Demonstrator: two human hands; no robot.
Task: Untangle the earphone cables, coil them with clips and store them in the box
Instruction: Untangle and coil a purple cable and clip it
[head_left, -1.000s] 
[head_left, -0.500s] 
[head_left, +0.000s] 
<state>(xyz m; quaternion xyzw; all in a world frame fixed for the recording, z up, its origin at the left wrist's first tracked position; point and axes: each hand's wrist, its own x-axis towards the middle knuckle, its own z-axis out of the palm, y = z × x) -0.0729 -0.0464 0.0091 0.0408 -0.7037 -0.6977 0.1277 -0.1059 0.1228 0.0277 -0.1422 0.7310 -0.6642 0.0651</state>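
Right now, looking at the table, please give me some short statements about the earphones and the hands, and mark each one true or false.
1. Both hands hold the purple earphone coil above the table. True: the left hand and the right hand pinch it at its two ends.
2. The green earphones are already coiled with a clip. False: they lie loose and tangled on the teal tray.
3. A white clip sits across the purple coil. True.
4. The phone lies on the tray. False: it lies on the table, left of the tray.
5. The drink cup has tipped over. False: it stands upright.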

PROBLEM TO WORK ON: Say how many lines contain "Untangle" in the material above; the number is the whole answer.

OUTPUT BELOW: 2